Iran pursuing nuclear plant

? Brushing aside U.S. criticism, Iranian President Mohammed Khatami pledged Tuesday to forge ahead in building Iran’s nuclear power plant.

But he said Iran didn’t want nuclear arms and would prove its sincerity by sending the plant’s spent fuel rods — a potential source of fissionable material — abroad for reprocessing.

“We have no problem with sending the nuclear waste and uranium waste to other countries,” Khatami said on his first visit to Pakistan. “We are not insisting on keeping them in Iran, where they could also pose an environmental problem.”

Khatami made the promise at a news conference with Pakistani Prime Minister Zafarullah Khan Jamali in Islamabad, where he urged critics to focus on Israel’s reported nuclear arsenal, rather than on recently emerged nuclear powers like Pakistan.

Israel has never acknowledged to possessing nuclear weapons.

Iranian officials insist the nation’s nuclear facilities are used only to generate power, even though Iran canceled a U.N. inspection of two sites in mid-December.
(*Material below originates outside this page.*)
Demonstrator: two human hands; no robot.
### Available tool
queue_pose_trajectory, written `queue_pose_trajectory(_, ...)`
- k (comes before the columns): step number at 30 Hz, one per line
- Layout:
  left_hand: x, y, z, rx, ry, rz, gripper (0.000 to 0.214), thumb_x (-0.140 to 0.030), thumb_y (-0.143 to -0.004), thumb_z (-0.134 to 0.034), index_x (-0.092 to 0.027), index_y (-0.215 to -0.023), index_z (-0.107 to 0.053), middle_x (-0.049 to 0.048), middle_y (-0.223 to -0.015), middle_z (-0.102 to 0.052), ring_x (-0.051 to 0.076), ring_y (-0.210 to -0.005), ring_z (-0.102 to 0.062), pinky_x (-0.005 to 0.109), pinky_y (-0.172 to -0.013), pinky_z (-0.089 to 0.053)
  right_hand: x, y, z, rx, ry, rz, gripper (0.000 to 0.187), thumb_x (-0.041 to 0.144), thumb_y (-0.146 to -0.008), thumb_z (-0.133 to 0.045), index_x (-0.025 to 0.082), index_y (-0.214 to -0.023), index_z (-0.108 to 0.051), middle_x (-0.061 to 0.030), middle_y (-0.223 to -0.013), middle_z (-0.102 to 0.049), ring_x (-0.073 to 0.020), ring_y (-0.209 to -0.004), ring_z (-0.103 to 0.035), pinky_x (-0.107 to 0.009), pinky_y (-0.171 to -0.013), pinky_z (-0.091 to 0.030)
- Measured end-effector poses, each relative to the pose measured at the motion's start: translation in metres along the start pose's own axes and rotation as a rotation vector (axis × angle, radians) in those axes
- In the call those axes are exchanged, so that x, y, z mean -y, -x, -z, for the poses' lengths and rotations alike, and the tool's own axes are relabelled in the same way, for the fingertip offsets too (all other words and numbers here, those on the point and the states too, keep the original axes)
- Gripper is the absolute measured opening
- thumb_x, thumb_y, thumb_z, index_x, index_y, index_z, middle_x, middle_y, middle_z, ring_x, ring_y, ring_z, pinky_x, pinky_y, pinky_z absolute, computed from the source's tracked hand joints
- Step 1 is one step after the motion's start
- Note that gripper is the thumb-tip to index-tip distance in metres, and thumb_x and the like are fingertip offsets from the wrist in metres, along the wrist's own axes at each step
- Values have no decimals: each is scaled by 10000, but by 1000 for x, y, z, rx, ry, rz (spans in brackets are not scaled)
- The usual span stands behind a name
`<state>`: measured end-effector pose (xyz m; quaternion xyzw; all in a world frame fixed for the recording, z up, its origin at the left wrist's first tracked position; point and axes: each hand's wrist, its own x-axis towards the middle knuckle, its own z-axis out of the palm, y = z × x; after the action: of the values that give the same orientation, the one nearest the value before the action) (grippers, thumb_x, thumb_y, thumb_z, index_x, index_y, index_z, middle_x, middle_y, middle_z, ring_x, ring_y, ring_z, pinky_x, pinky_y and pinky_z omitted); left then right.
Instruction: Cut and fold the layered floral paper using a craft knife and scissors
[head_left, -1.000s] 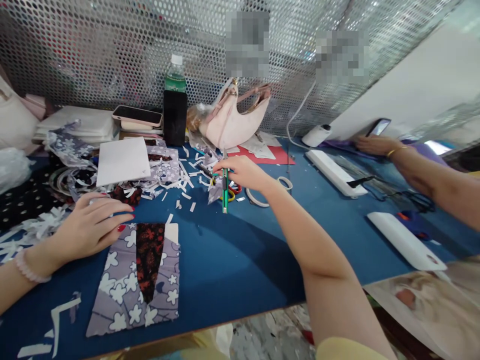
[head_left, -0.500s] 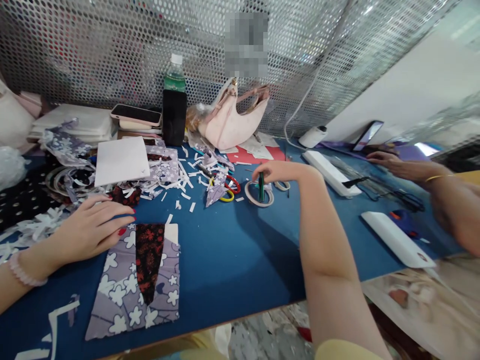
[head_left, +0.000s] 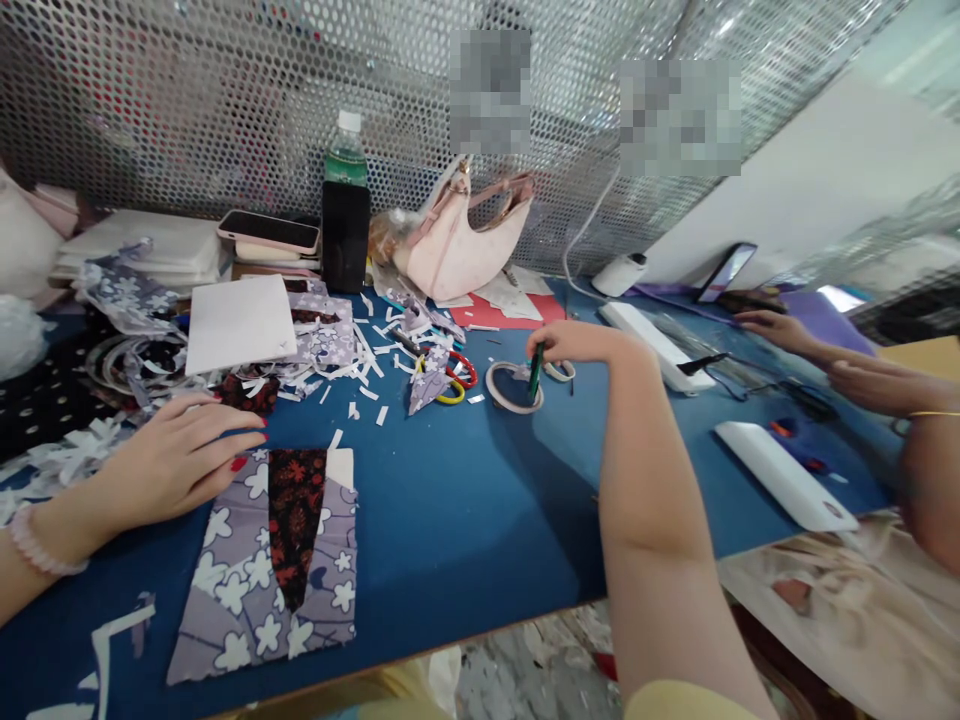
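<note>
My left hand (head_left: 184, 448) lies palm down with fingers stretched, its fingertips by the top left corner of a purple floral fabric piece (head_left: 214, 590). On that piece sits a tapered dark strip with a red pattern (head_left: 295, 515). In my right hand (head_left: 574, 342), reached out to the far side of the table, the fingers pinch a slim dark green tool (head_left: 535, 375); its exact kind is unclear. It hangs upright over a roll of tape (head_left: 499, 396). A smaller roll (head_left: 559, 371) lies just right of it, partly behind my hand.
Scissors with red and yellow handles (head_left: 451, 390) lie among paper scraps and fabric. Behind are a pink handbag (head_left: 469, 250), a bottle (head_left: 346, 160) and a phone (head_left: 268, 231). White lamp-like bars (head_left: 784, 475) and a co-worker's hands (head_left: 862, 382) are at the right.
My right hand has shifted slightly right with the green tool. My left hand has stayed still. The co-worker's hands have moved, one now near the other forearm.
</note>
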<state>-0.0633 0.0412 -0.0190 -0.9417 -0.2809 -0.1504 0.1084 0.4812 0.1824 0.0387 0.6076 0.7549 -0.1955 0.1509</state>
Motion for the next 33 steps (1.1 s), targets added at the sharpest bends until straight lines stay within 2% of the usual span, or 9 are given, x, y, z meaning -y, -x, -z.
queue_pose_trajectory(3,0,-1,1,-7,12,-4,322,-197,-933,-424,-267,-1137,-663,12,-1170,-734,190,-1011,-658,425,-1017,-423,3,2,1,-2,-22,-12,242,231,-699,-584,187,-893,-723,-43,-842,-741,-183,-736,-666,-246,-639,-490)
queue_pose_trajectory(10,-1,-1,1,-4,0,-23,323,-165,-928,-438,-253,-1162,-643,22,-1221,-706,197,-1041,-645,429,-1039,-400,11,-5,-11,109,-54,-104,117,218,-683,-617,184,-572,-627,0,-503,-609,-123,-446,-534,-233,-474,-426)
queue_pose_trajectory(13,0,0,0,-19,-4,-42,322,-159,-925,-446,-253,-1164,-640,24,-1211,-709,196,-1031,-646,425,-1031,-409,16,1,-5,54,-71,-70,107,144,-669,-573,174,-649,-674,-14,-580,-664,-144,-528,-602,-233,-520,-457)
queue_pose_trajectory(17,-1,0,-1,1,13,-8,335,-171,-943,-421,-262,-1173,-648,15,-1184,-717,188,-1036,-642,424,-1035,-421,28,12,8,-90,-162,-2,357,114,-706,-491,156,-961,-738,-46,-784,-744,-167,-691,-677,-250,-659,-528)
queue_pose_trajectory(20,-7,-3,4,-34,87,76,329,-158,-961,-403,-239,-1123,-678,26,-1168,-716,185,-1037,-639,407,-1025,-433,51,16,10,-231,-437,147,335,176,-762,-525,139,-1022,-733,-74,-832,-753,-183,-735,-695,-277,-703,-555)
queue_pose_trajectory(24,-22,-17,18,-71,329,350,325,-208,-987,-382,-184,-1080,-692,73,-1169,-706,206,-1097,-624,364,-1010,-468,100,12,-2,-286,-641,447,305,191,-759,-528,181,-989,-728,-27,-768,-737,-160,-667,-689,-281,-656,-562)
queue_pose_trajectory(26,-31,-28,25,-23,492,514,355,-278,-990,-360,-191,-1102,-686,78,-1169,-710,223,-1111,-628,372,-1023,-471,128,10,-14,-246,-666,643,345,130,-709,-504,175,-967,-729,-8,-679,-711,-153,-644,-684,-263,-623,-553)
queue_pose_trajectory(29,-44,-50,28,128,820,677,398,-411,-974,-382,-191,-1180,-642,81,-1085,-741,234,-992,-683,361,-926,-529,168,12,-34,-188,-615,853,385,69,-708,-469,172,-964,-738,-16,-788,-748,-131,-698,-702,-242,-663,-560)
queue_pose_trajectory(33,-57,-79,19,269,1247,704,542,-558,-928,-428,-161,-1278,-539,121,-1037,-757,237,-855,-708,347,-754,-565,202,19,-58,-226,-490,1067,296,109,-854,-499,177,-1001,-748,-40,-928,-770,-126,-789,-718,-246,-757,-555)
Mohammed ElBaradei, head of the U.N.’s International Atomic Energy Agency, is scheduled to visit Iran in February.

The U.S. government has strongly criticized the plant at Bushehr in southern Iran, saying it could advance Iran’s alleged nuclear weapons program.

On Tuesday, Khatami seemed eager to assuage Western concerns about the plant, which is being built with Russian help.

“We are very happy that we are going to have that nuclear power plant in Iran, and we are going to develop it for energy and peaceful purposes, I repeat, peaceful purposes,” he said.